En estas estamos, cuando Raúl Castro anuncia hace dos años la reforma consistente en entregar tierras a los que quieran producir en el campo. Se trata de “entregas”, no de derechos de propiedad, para poner en cultivo tierras abandonadas por la desidia del Estado, y que exigen una gran cantidad de trabajo fijo previo a las cosechas, y medios de producción que difícilmente se consiguen en la Isla, si no es dentro de los canales de comercialización de la economía informal. La reforma ha quedado en eso, y su viabilidad no llegará muy lejos.
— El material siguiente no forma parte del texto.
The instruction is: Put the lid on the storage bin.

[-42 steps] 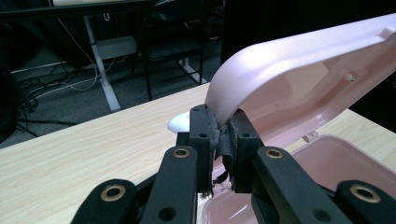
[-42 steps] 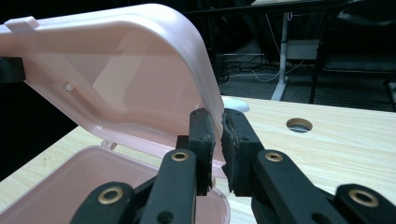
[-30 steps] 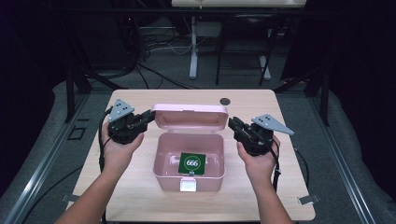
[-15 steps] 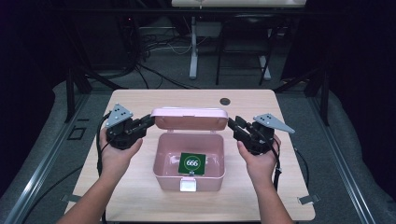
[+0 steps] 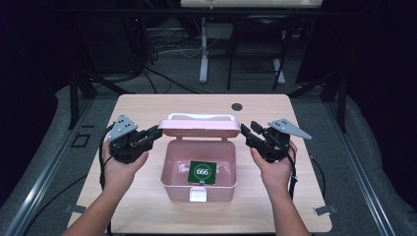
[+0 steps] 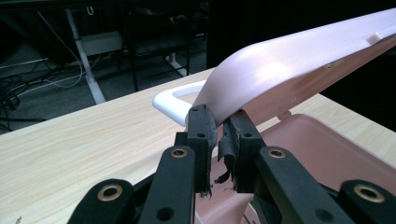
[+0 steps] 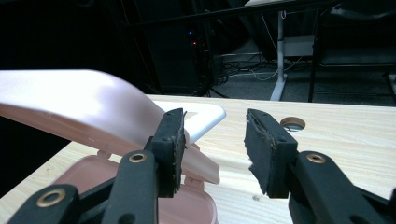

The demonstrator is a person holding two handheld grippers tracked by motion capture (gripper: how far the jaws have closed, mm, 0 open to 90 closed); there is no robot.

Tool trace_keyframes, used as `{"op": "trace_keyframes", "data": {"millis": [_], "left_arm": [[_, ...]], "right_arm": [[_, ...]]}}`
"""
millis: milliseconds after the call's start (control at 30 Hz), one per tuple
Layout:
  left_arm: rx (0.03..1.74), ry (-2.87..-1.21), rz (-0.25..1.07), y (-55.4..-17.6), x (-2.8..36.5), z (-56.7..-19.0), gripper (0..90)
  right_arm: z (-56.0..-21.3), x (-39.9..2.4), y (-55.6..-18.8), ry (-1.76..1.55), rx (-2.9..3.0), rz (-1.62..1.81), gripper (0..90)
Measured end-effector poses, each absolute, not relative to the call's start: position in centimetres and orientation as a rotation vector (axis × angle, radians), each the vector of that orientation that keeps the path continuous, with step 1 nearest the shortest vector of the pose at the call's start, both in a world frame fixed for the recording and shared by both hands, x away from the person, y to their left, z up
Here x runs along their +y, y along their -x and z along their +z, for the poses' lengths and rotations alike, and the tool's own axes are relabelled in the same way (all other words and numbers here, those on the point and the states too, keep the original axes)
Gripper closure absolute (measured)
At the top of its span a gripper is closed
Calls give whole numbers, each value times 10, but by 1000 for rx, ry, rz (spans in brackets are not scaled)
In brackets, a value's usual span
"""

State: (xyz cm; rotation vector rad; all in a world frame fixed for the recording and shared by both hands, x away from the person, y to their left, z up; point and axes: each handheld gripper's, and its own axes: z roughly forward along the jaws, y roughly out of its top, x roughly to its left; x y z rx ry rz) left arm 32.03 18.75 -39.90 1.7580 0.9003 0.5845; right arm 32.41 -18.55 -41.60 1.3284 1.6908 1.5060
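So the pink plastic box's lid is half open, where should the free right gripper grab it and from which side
Probably the pink lid's right end edge, coming in sideways from the box's right. That thin rim juts past the hinge toward the open right gripper, mirroring the left gripper, which is shut on the opposite end. The white handle on top is an alternative.

Left tool (image 5: 156,132) pinched nearly closed, right tool (image 5: 244,131) jaws apart, both forearms reaching forward
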Motion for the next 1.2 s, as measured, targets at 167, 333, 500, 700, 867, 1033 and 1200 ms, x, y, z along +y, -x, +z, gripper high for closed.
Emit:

Todo lo anterior está muy bien, pero el fondo de la cuestión del fracaso del sistema va mucho más allá de la concentración de la propiedad en manos del Estado y la ausencia de economía de mercado. Basta prestar atención a lo que existe en Cuba para comprender el sentido del pésimo funcionamiento del modelo. Los agricultores, tanto estatales, como semiprivados que producen en la Isla tienen un compromiso de venta con el único que puede comerciar sus producciones en Cuba, que es el Estado. Este paga unos precios previamente acordados que, como puede imaginar el lector, no se corresponden con el juego libre de oferta y demanda, sino con otros condicionantes políticos de cada momento. Ese “comprador universal” de producciones agropecuarias es el responsable de que las mismas lleguen a los puestos de distribución, si atendemos a que en Cuba el régimen de distribución comercial no se puede equiparar al que existe en otros países occidentales. Es cierto que en los últimos meses se han autorizado a determinados productores, sobre todo de bienes perecederos, la comercialización directa, pero se trata de casos muy puntuales y de escaso impacto en el conjunto de bienes que componen la dieta básica.
La concentración de la distribución en manos del Estado está en el origen del embargo interno de la economía cubana y su incapacidad para mejorar la competitividad y productividad. ¿Existe alguna razón que justifique este monopolio político de distribución? ¿No sería más eficiente contar con empresas de distribución comercial que mejorasen la comercialización en el canal largo y corto, sobre todo el minorista? ¿Qué ideología absurda impide a los cubanos poder elegir libremente lo que quieren consumir, en qué cantidad y cómo?
Mientras que el Estado decida sobre el destino de la actividad productiva en el campo, seguirá existiendo ineficiencia en Cuba, racionamiento y escasez. Hay que tener valentía para poner encima de la mesa el fracaso del modelo, y apostar por una reforma en profundidad que permita en Cuba a los mayoristas y minoristas del comercio ejercer libremente su actividad, con el cumplimiento de unas normas de ordenación básicas, y poco más.
El castrismo debería haberse percatado desde hace tiempo que el Estado no debe actuar de comerciante, ni de comprador o distribuidor. Este papel es mucho más eficiente si se desempeña por la empresa privada. Que hagan la prueba y verán cómo se acaba la escasez en Cuba, además de aumentar la creación de empleo estable y la mejora general del funcionamiento de la economía del país, superando ese embargo interno y el “círculo vicioso” que la ata.